■ **Required work**:
Among the records, which lines include "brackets"? List them.

■ **Input**:

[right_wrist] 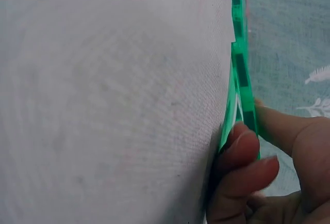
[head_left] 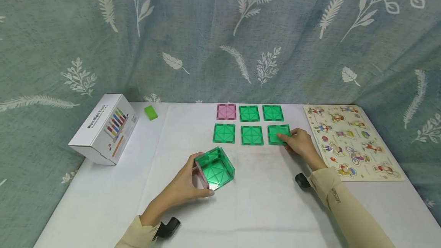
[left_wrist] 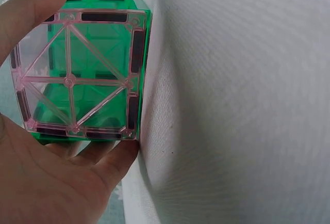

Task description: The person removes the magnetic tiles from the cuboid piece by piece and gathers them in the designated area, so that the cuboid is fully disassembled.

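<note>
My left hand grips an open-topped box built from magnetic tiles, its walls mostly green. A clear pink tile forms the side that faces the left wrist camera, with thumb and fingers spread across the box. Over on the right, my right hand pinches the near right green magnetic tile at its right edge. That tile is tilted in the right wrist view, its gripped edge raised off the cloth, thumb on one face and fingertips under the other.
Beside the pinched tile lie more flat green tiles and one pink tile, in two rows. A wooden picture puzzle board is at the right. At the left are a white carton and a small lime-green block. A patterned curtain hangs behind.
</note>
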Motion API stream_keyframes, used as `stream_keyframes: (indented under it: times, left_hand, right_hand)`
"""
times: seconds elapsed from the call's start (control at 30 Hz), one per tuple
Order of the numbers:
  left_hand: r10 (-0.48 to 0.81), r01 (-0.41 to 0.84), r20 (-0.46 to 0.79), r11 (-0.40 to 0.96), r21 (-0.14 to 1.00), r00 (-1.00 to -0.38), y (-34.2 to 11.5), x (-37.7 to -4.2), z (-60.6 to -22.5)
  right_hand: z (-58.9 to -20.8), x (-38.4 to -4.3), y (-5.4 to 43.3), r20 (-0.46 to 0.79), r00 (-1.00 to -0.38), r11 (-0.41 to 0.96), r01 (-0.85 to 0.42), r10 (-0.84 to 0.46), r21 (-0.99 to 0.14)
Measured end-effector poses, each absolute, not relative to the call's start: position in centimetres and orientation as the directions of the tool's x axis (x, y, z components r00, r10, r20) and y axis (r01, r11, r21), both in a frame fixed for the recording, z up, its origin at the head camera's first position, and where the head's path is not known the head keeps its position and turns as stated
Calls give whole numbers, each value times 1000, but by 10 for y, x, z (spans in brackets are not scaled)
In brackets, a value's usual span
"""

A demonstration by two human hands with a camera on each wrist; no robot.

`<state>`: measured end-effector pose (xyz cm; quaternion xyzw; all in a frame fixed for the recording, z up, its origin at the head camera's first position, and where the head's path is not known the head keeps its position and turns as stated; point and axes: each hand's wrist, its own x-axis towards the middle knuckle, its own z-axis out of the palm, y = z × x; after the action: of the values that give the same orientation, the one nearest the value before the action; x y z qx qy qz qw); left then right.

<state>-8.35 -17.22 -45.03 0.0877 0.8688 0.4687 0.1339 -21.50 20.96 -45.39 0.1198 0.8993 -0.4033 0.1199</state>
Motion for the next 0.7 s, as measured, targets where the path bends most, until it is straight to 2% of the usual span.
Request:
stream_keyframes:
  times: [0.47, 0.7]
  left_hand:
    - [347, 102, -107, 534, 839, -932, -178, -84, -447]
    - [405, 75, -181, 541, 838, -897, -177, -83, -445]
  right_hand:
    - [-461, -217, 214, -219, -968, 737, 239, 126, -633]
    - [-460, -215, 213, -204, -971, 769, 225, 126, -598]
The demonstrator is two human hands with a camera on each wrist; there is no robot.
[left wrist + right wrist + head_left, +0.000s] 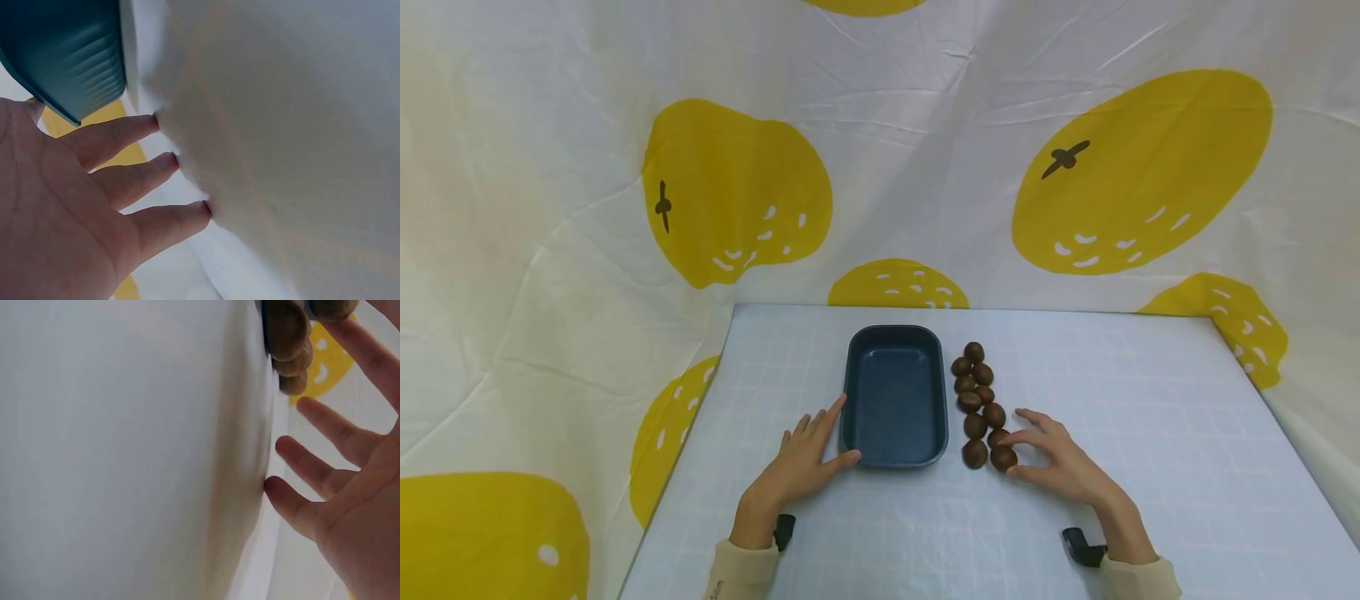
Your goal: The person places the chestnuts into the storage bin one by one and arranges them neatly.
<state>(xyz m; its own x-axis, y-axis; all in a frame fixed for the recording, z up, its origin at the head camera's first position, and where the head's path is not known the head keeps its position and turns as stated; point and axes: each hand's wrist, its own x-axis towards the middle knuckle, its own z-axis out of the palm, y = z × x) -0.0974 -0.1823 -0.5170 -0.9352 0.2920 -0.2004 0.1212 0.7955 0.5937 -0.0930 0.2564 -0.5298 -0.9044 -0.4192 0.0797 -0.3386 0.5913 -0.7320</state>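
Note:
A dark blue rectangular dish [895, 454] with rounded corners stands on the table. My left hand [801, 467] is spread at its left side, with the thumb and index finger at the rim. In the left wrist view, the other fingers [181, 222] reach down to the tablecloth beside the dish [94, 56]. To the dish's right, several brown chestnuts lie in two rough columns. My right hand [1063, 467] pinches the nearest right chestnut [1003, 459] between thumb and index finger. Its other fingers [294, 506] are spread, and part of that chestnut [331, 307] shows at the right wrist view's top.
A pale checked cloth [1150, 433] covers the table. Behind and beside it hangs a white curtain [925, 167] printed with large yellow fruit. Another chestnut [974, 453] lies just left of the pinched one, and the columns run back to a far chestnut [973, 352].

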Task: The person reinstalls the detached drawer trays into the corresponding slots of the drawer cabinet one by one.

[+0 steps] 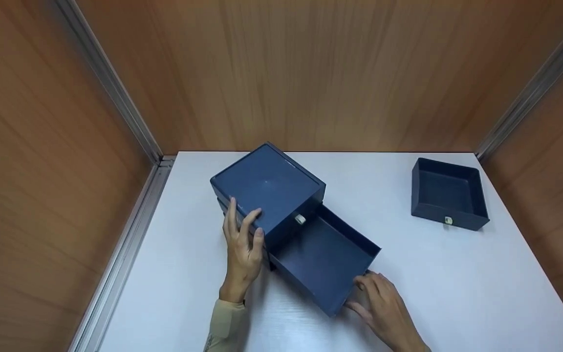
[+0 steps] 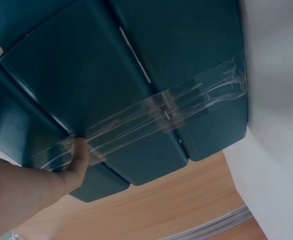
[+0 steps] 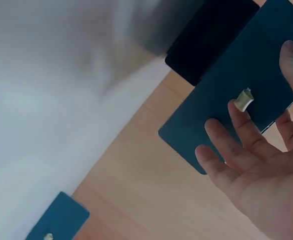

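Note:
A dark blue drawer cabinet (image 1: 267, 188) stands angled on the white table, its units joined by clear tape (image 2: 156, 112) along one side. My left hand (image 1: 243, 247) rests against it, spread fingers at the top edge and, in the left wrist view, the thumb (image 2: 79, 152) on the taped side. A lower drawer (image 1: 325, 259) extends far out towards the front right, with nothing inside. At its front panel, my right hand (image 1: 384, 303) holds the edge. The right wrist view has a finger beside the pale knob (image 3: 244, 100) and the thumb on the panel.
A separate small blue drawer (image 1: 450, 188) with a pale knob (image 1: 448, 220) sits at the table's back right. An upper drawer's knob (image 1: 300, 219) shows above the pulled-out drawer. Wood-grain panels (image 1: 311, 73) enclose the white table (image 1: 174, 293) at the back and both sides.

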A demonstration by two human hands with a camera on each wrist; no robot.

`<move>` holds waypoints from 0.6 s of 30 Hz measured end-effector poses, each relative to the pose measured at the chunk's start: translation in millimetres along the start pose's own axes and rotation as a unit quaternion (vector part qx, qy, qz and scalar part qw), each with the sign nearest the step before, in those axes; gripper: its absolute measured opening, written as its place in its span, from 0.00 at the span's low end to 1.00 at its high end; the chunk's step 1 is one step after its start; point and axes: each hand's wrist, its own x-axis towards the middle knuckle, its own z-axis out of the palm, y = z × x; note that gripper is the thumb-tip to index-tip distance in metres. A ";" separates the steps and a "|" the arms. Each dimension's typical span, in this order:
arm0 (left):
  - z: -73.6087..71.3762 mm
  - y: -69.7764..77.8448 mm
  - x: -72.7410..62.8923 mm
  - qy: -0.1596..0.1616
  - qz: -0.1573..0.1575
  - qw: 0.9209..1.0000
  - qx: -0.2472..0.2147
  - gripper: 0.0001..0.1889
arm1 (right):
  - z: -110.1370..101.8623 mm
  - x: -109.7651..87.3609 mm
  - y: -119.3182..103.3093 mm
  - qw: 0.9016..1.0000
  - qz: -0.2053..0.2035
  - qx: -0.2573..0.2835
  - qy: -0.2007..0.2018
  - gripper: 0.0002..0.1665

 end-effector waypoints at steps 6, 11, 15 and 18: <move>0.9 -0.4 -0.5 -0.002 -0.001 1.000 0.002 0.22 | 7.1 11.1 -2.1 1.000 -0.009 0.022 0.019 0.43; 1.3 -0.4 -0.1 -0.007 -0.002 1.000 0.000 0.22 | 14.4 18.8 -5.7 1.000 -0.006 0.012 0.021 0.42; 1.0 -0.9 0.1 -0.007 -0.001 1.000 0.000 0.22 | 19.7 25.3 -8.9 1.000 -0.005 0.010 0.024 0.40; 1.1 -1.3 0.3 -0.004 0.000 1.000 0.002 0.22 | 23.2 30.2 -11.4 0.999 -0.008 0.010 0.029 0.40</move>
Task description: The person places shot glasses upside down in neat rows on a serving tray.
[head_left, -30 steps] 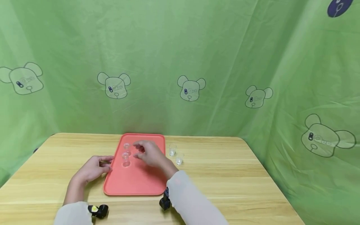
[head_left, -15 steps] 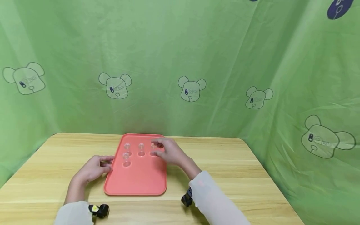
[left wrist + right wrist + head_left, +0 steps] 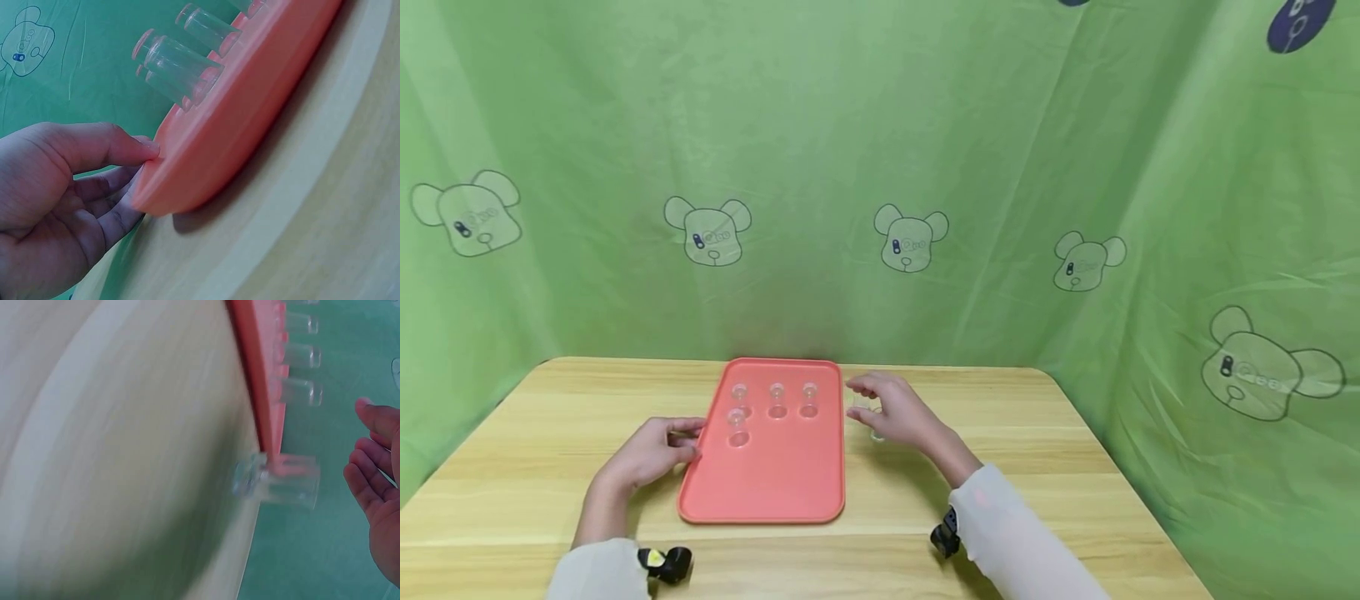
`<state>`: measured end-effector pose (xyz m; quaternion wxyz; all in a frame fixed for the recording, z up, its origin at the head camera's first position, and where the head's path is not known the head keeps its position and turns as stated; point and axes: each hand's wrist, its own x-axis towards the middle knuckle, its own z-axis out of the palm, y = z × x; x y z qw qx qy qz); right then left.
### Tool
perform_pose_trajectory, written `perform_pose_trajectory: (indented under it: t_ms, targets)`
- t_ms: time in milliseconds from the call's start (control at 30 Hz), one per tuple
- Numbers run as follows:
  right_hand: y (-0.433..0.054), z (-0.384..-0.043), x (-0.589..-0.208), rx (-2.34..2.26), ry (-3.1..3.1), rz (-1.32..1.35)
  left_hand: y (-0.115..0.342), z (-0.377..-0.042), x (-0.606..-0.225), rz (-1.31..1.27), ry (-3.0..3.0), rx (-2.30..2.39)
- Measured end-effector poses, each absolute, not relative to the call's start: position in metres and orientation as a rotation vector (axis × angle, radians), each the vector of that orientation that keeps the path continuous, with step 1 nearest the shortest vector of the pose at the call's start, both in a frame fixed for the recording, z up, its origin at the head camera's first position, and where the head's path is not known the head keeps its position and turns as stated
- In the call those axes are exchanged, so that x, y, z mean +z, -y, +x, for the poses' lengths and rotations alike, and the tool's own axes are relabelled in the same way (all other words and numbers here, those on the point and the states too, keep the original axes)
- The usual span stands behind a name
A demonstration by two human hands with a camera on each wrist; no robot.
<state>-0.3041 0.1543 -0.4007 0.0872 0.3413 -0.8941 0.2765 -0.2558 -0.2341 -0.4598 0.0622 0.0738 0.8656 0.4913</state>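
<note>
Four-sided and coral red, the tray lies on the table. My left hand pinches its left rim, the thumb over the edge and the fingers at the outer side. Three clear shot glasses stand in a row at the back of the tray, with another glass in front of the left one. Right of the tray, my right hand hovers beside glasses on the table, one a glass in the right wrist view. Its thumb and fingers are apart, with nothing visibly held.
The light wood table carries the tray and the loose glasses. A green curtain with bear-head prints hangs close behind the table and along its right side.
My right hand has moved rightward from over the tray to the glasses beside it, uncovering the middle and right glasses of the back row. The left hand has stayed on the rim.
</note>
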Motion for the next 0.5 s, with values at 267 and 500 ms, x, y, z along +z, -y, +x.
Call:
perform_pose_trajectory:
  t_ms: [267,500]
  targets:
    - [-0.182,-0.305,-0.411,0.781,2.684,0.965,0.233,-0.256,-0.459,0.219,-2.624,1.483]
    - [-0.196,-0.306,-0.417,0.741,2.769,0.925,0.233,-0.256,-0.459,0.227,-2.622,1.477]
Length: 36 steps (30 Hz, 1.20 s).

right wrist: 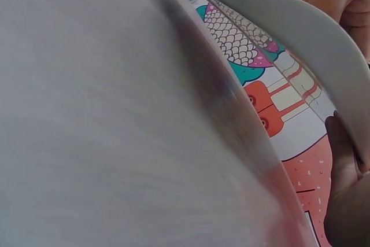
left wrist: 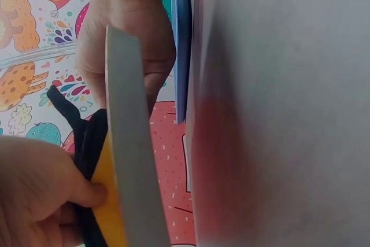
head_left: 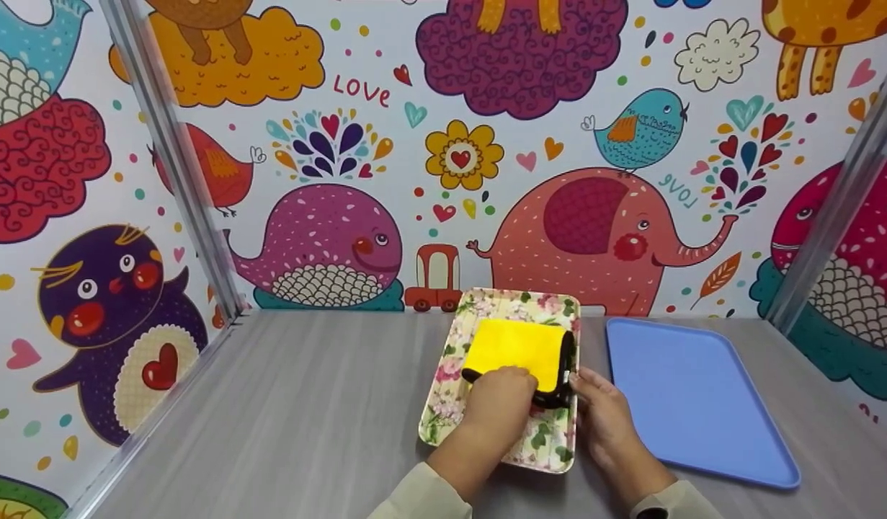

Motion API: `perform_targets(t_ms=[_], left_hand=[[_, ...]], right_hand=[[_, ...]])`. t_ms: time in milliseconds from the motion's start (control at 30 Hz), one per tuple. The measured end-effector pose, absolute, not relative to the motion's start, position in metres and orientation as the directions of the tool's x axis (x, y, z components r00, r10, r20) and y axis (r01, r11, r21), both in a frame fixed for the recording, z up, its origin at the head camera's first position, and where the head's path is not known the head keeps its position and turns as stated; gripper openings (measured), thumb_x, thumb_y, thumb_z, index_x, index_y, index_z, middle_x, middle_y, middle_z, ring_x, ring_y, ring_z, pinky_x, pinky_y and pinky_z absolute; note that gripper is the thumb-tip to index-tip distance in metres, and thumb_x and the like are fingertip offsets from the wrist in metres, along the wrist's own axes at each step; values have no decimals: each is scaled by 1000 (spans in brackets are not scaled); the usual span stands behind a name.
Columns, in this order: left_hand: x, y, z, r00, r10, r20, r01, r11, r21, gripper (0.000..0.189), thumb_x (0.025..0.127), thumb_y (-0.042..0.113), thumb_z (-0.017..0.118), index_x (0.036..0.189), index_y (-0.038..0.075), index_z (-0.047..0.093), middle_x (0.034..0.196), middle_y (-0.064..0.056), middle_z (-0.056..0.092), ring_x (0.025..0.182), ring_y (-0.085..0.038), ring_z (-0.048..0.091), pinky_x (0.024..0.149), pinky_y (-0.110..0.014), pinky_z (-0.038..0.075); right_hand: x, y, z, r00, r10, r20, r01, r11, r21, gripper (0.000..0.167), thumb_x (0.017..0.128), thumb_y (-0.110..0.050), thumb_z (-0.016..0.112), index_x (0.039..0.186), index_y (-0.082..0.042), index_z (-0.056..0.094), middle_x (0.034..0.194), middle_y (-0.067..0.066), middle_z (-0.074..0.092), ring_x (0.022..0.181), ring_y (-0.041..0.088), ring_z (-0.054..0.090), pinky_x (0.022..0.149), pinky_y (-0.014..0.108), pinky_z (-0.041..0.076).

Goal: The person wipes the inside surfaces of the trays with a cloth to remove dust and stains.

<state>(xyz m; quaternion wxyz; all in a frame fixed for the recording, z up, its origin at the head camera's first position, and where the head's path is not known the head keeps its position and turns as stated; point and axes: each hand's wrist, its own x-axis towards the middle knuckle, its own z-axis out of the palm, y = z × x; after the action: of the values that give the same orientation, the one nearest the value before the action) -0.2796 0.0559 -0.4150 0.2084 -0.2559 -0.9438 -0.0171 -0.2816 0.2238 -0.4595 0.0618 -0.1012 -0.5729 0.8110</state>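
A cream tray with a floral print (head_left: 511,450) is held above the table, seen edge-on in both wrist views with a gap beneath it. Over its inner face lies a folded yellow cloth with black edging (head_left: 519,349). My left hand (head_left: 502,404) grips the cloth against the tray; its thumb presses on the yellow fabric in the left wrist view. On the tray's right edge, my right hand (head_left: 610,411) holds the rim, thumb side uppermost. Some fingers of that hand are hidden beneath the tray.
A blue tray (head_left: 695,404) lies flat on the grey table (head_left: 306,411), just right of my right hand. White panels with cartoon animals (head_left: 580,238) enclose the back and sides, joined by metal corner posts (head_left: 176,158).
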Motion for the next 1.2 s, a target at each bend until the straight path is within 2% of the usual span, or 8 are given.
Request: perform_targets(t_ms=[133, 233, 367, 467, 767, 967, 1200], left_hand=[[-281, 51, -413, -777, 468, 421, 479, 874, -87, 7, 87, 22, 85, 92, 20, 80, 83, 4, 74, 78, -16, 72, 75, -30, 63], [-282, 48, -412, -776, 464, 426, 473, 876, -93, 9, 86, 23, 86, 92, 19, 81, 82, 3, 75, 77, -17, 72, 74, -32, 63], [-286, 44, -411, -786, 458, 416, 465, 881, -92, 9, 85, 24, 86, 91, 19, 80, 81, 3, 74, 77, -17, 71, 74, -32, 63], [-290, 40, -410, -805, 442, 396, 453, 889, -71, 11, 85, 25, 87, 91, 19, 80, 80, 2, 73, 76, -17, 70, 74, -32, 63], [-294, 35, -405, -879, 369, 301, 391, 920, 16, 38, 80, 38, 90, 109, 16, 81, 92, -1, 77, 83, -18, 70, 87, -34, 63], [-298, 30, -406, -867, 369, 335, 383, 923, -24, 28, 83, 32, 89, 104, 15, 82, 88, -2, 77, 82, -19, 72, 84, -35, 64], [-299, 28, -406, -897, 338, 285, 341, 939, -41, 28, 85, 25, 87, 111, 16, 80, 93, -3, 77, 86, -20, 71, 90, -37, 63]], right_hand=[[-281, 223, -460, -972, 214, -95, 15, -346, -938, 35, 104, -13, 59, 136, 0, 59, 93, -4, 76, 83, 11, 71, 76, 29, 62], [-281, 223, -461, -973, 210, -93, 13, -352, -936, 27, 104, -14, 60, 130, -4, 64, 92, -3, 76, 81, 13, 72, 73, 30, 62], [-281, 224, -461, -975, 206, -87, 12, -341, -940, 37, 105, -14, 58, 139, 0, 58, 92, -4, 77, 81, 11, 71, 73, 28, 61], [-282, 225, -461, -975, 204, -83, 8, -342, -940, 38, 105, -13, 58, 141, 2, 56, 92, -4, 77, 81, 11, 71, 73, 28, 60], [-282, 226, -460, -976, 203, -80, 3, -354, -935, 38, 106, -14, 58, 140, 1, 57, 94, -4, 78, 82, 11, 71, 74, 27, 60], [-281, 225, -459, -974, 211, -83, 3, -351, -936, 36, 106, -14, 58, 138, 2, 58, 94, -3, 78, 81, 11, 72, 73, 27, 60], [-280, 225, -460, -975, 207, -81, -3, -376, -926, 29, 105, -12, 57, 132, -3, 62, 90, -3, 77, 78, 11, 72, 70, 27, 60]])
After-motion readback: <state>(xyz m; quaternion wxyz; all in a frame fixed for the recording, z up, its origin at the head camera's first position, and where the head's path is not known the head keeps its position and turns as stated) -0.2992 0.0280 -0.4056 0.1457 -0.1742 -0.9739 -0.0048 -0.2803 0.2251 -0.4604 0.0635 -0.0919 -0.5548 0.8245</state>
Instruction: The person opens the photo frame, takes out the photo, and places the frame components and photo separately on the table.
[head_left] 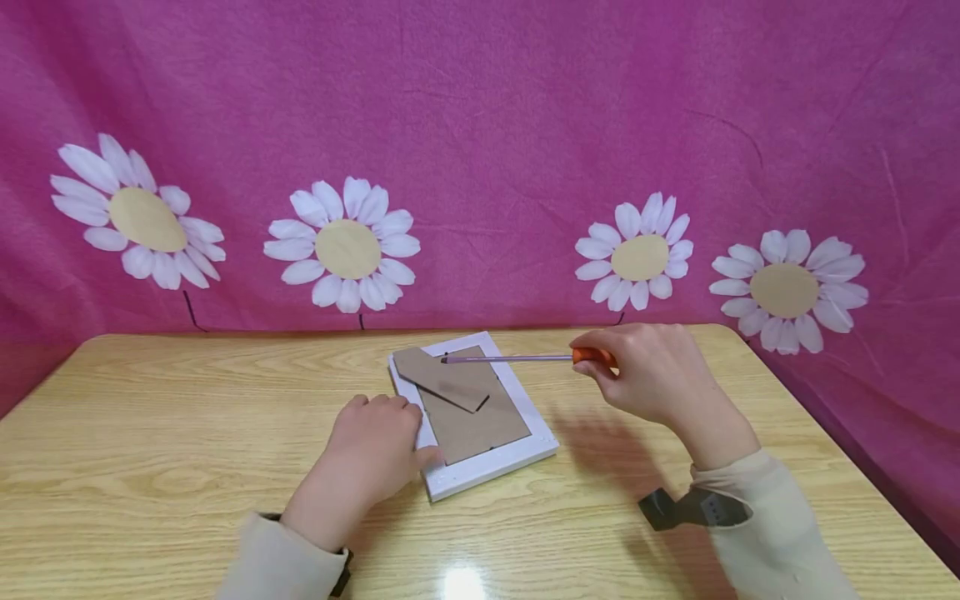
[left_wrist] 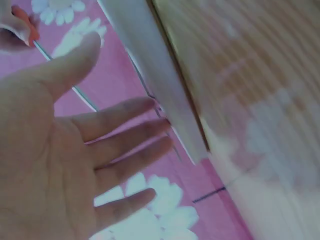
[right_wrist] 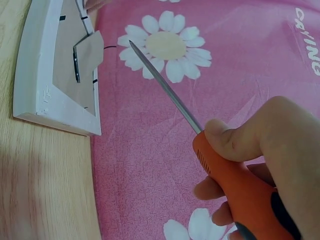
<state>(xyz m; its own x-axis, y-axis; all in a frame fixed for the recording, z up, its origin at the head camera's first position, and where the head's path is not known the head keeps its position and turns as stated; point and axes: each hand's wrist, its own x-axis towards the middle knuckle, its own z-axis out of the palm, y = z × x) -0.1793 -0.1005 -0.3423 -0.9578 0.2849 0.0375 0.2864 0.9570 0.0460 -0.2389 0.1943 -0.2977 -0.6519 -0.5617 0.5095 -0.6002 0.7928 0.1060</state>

■ **Exercise result**:
Calls give whole numbers, each value times 1000, but by 10 for y, x, z (spans in brackets are not scaled)
In brackets, a value's usual span
Motion API: `perform_targets(t_ms=[_], left_hand=[[_, ...]], right_hand=[[_, ...]])`. t_ms: time in milliseconds from the motion's start (control at 30 Hz), one per tuple. The measured end-effector pose, absolute, not relative to the motion's start, position in metres and orientation as the directions of the tool's x axis (x, y, z components r00, r10, r20) and y axis (r01, r11, r21), both in a frame fixed for the recording, z up, its origin at the head camera's first position, and where the head's path is not known the head keeps its position and turns as stated; gripper openings (measured), thumb_x, thumb_y, thumb_z, index_x, index_y, index_z, middle_x, middle_y, middle_z, ring_x, ring_y, ring_z, pinky_x, pinky_y and pinky_z absolute; note that gripper is the thumb-tip to index-tip distance in metres, and thumb_x and the like are fingertip offsets from the wrist in metres, along the wrist's own axes at each step; values have no decimals: each is scaled by 1000 (spans in brackets are not scaled); the usual span stands behind a name.

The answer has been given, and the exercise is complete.